One convenience benefit as the platform’s security algorithms have developed has been removing the need for users to sign in again to a browser in an active session, whereas earlier systems logged out users after 30 minutes.
“It’s a big improvement, and there’s a lot of automation in the back end now, too,” says Hough. “The next step could be the university’s alumni association adopting OpenAthens for its services and users. It’s being looked at now.”
Decentralised access for all
There are other applications for OpenAthens today beyond academia and research, even if this is where the organisation sprang from.
Jon Bentley is commercial director at Eduserv, the non-profit organisation that created OpenAthens, and says the need to authenticate and grant flexible access to digital resources now has a clear application in other contexts, such as healthcare and life sciences, and more generally.
“It’s all been designed with knowledge managers and intensive research in mind, but increasingly, the profile of large enterprises and how they access information looks similar to these research-led organisations,” he says.
Bentley adds that even Eduserv itself benefits from the platform in a way that is a good match with other organisations.
“We use Active Directory and run on Microsoft Windows, and log into HR and finance functions, plus Salesforce and more,” he says. “I have about six applications I use regularly, and the interoperability of the OpenAthens layer means there’s no need to register independently. It’s all via a single sign-on with embedded security monitoring, and making use of Security Assertion Markup Language [SAML].
“This is an open standard for exchanging authentication and authorisation data between an identity provider and a service provider. Most common platforms that engage with large enterprises will have a SAML capability.”
One question that arises, as these kinds of federated services collect information and insight for security purposes and more, is who owns the insights that are generated.
“There’s a lot in this and it’s a conversation worth having and returning to,” says Bentley. “The reporting that drives security adds value in myriad ways if well-applied. Knowing who is accessing what resources and on what terms is a powerful insight, as you might imagine. Organisations can begin to track elements like engagement with digital resources versus outcomes.”
The security aspect is always there, too, he says.
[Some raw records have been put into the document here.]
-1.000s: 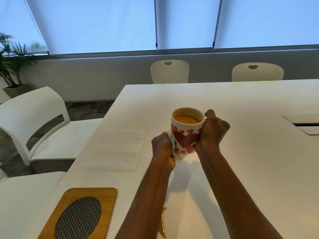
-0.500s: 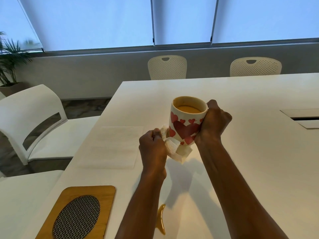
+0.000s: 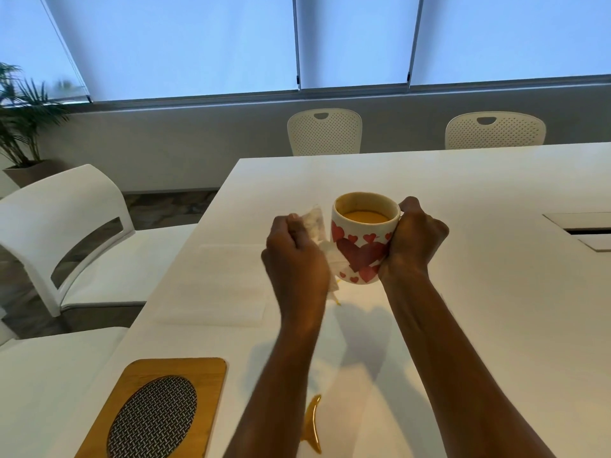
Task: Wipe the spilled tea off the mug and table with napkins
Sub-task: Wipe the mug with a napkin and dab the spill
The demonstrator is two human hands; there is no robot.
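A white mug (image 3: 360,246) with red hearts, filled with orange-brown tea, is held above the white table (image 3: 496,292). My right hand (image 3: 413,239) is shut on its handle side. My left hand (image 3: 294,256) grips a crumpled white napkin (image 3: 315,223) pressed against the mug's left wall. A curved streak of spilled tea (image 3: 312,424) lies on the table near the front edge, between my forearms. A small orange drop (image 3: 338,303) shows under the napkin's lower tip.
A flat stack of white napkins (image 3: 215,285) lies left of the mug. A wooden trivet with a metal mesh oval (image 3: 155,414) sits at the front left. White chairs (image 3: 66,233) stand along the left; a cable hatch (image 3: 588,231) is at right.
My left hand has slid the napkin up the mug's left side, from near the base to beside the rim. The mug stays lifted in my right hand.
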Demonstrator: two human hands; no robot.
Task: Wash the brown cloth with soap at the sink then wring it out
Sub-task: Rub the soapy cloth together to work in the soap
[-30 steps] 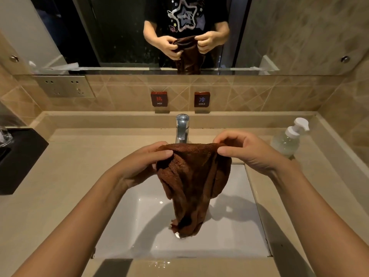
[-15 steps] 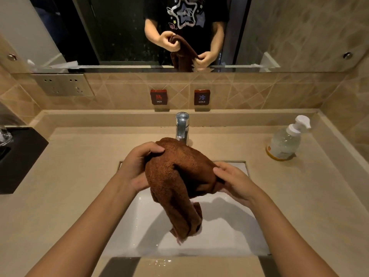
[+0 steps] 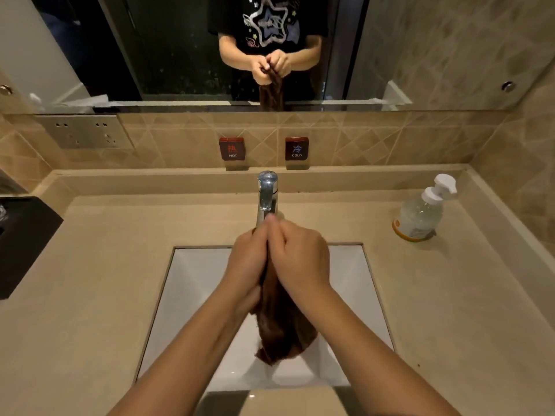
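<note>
Over white square sink (image 3: 192,295), left hand (image 3: 249,262), right hand (image 3: 300,259) clamped round fuzzy brown cloth (image 3: 282,331)

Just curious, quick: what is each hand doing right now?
Left hand: grips the brown cloth.
Right hand: grips the brown cloth too, pressed against the left.

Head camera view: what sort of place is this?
Most likely a bathroom, perhaps a hotel's: a white rectangular sink set in a beige stone counter, a chrome tap below red HOT and COLD wall plaques, and a wide wall mirror above.
</note>
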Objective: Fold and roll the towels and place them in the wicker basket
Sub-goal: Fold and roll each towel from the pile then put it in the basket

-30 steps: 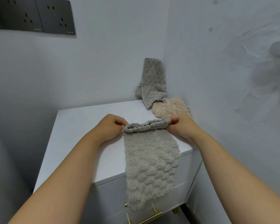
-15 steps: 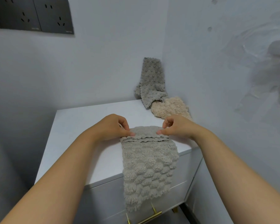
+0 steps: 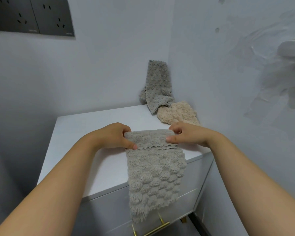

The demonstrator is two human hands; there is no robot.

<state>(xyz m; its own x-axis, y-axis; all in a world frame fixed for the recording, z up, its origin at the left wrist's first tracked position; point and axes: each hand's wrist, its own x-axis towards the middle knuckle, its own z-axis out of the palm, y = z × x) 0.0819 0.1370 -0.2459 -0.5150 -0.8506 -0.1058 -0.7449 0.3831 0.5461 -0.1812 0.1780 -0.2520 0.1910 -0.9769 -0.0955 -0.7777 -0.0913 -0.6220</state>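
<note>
No text could be read anywhere. Each of the two dark socket plates [image 3: 53, 16] on the wall [image 3: 100, 65], at the upper left, carried a small pale marking near its lower right corner, but the print was too small and blurred to make out.

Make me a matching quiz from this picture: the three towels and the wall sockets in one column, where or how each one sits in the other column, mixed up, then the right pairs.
Column one
1. light grey towel
2. dark grey towel
3. beige towel
4. wall sockets

Column two
A. leaning upright in the wall corner
B. crumpled on the cabinet top, by the right wall
C. far end folded over, near end hanging off the cabinet's front edge
D. mounted high up, at the upper left

Pairs: 1-C, 2-A, 3-B, 4-D
</note>
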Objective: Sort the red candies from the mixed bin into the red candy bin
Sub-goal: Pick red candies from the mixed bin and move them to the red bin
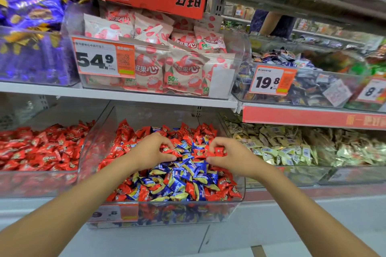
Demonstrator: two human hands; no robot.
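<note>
Red candies [217,151] are pinched in the fingers of both my left hand [150,151] and right hand [228,155] over the mixed bin [94,142], and the red bin [37,173] lies leftward, nearer my left hand.

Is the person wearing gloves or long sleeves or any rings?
No. The left hand and right hand are bare, with no gloves and no rings that can be seen. Both forearms are bare too: no sleeves reach into the picture, and neither wrist shows a watch or a bracelet.
</note>
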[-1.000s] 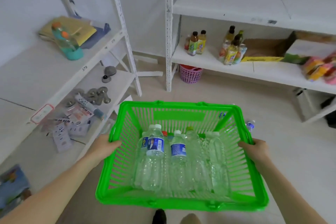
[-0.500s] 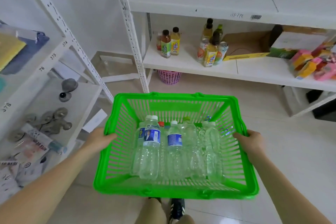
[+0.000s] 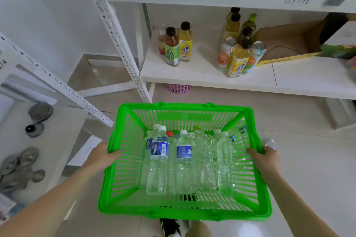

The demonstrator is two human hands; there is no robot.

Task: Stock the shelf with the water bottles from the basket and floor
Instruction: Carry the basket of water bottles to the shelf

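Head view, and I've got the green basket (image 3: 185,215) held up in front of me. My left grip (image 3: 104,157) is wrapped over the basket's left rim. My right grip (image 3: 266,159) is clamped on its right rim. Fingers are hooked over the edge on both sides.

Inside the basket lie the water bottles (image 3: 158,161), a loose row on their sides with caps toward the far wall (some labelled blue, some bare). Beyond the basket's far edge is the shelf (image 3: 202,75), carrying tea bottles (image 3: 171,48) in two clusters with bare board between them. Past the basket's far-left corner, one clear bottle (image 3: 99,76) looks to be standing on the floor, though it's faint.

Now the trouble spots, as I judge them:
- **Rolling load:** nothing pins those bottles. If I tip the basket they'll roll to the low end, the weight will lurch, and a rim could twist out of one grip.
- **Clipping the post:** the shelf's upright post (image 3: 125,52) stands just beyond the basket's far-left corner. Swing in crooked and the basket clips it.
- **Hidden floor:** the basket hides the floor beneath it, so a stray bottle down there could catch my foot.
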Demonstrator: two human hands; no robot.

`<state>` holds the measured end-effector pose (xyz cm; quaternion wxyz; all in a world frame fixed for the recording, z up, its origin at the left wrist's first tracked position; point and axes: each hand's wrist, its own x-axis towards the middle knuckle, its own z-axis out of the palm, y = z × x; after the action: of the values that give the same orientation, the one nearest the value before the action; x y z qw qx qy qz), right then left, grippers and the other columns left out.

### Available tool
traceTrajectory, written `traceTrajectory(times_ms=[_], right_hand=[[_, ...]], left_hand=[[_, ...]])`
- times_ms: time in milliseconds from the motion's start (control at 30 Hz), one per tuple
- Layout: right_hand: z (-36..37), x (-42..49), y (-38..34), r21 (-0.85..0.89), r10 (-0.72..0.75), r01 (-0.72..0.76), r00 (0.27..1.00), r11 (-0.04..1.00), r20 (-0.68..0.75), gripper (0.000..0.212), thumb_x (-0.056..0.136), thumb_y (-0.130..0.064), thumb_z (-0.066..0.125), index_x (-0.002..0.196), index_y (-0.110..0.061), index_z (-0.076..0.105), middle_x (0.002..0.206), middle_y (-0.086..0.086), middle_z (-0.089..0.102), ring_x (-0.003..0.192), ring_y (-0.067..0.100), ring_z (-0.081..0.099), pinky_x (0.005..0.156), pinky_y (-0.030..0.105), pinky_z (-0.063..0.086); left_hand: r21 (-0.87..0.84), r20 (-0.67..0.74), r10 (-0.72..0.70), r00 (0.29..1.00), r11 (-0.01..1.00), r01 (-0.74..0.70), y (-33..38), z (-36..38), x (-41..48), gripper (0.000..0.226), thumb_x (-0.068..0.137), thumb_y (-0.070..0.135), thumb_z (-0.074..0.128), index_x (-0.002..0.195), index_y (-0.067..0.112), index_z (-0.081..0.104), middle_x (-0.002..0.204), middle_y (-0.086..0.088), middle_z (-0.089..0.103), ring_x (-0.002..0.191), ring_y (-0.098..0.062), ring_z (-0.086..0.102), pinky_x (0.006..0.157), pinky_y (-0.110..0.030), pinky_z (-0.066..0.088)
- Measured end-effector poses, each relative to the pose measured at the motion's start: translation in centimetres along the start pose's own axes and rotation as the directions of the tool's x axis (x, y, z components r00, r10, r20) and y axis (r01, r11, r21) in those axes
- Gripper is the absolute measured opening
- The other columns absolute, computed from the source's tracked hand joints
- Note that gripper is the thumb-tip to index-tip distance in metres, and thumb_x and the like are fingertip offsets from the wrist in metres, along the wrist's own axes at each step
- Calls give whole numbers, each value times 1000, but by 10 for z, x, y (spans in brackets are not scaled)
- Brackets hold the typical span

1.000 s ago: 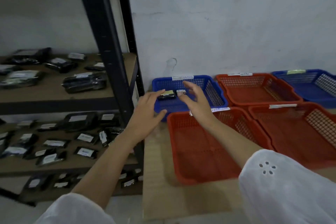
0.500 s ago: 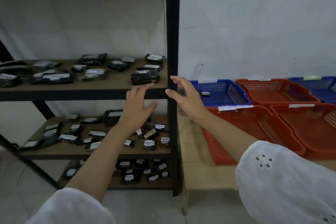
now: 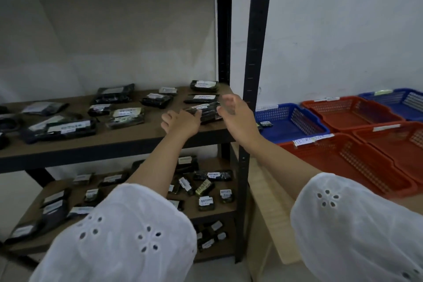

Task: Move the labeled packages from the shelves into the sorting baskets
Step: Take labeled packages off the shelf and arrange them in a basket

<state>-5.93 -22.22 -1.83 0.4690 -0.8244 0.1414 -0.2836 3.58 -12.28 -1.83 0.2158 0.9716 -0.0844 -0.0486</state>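
Hands recorded at the middle shelf (image 3: 114,142) of a black rack. Left hand (image 3: 180,122) is extended over the shelf's front edge, back of the hand up. Its fingers (image 3: 193,115) are laid against the left end of a dark package (image 3: 209,110) bearing a white label. Whether that end is pinched or only touched cannot be told, as the fingertips are blurred.

Right hand (image 3: 239,119) is held just right of the same package, fingers (image 3: 230,101) spread and loosely bent, nothing held. The thumb is seen close to the package's right end; contact cannot be resolved.

The package is located at the front right part of the shelf, between the two hands and near the rack post (image 3: 254,75). Whether it is lying flat or slightly lifted cannot be told. Other labelled packages (image 3: 124,117) are spread over the same shelf, and more are scattered on the lower shelf (image 3: 218,210).

A pale wooden tabletop (image 3: 267,192) is seen right of the rack, carrying the baskets. The blue basket (image 3: 304,126) nearest the post is noted to hold one small package (image 3: 265,124) in its near left corner. Three red baskets (image 3: 343,167) are set beside and in front of it, touching one another. A second blue basket (image 3: 400,101) is placed at the far right. White sleeves (image 3: 128,236) with eyelet holes are seen on both arms.
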Motion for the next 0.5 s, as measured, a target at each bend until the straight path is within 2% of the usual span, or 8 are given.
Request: traceTrajectory(times_ms=[133, 233, 300, 367, 433, 500], right_hand=[[2, 3, 4, -4, 33, -33, 999, 999, -13, 38, 95, -25, 53, 132, -18, 49, 132, 2, 52, 115, 8, 49, 89, 15, 32], [6, 7, 5, 6, 26, -26, 1000, 1000, -10, 36, 95, -25, 53, 131, -18, 50, 126, 2, 54, 103, 5, 49, 75, 7, 34], [11, 12, 3, 22, 13, -12, 1000, 1000, -12, 33, 96, -22, 52, 129, -17, 50, 119, 3, 57, 97, 4, 50, 66, -1, 37], [16, 17, -1, 21, -14, 14, 1000, 1000, -13, 30, 97, -19, 50, 127, -16, 51, 111, 4, 57, 92, 6, 52, 64, -5, 34], [22, 24, -6, 7, -30, 30, 999, 1000, -18, 29, 97, -17, 47, 126, -16, 51, 108, 3, 55, 88, 5, 53, 60, -5, 34], [29, 35, -12, -39, -36, 34, 998, 999, -44, 28, 99, -18, 44, 126, -17, 51, 109, 1, 52, 82, 1, 52, 57, -2, 36]], left_hand=[[-232, 10, -8, 1000, 973, 10, 0, 0, 6, 78, 85, 52, 56, 140, 6, 26, 148, -20, 21, 135, -35, 18, 109, -41, 21], [-487, 46, 34, 998, 874, -7, -4, 2, 11, 78, 78, 40, 69, 135, 12, 24, 141, -18, 33, 130, -33, 29, 105, -42, 32], [-625, 77, 100, 992, 780, -30, -7, 0, 13, 74, 77, 33, 71, 130, 14, 23, 132, -13, 41, 120, -28, 41, 98, -39, 39], [-721, 68, 148, 987, 690, -54, -11, -5, 10, 65, 82, 24, 68, 128, 14, 23, 121, -6, 43, 107, -19, 45, 85, -31, 41], [-814, 62, 134, 989, 580, -27, -17, -11, 11, 55, 86, 15, 62, 125, 20, 22, 121, -6, 41, 104, -18, 47, 78, -29, 44], [-876, 77, 111, 991, 482, 14, -30, -18, 17, 51, 87, 8, 59, 117, 25, 22, 128, -8, 40, 108, -21, 50, 78, -32, 51]])
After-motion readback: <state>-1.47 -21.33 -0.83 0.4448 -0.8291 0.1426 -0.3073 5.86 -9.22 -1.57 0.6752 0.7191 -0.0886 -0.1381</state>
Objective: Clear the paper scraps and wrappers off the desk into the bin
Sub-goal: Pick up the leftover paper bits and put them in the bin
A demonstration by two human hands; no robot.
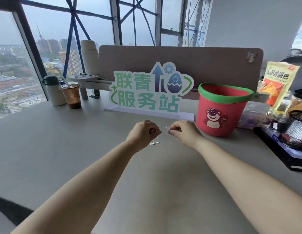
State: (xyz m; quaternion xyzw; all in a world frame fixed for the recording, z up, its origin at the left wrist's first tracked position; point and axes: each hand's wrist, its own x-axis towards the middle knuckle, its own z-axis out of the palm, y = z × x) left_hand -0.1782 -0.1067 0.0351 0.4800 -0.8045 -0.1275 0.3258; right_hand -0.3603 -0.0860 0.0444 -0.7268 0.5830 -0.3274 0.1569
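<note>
**Scraps pinched over a grey desk**

Grey desk (62, 149) runs up to tall windows with a hazy city below. Both hands meet above its middle. The left hand (143, 134) and right hand (184, 132) each pinch one end of a small clear wrapper (164, 131); it is crumpled and shiny, and its exact shape is hard to make out. More tiny scraps (155, 143) lie on the desk just beneath the left hand, partly hidden by the wrist.

Just right of the right hand stands the bin (219, 112), red with a green rim, open-topped; what is inside cannot be seen. Behind the hands a sign (146, 92) stands before a brown divider (197, 63).

At the right edge a snack bag (280, 83) and cluttered tray (285, 146) are cut off. A cup (71, 95) and flask (53, 90) sit far left. Open desk lies all around the forearms.
</note>
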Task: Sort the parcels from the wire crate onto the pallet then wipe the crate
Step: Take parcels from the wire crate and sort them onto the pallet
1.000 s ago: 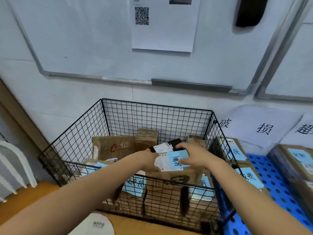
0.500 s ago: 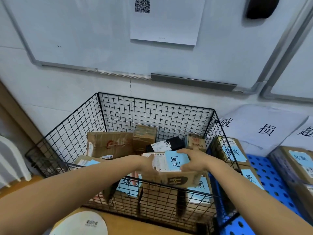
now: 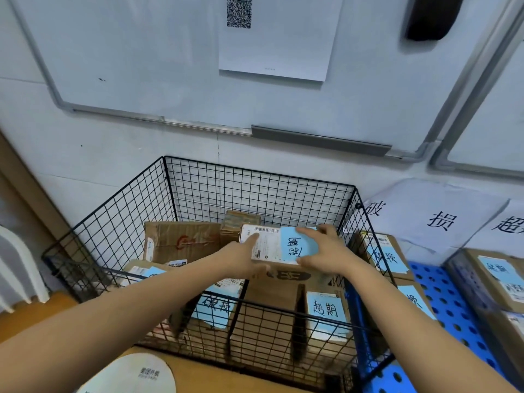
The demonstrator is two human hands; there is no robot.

The challenge here is to contextualise the journey of every user for security and for learning – but this is a challenge Bentley claims to be winning.
“An enterprise might need two-factor authentication in places, for example for some users accessing sensitive resources or from a particular location or using a device that’s less secure or easily verified,” he says. “It’s all part of the IAM story now and will keep evolving.
“The point is that single sign-on really works. Users are accountable and understand that their login is something they need to protect for their own needs, whereas that world of multiple sign-ins that you still find in places encourages a culture where logins and passwords end up being shared, with security implications and no way to glean data insights. That’s a risky game now.”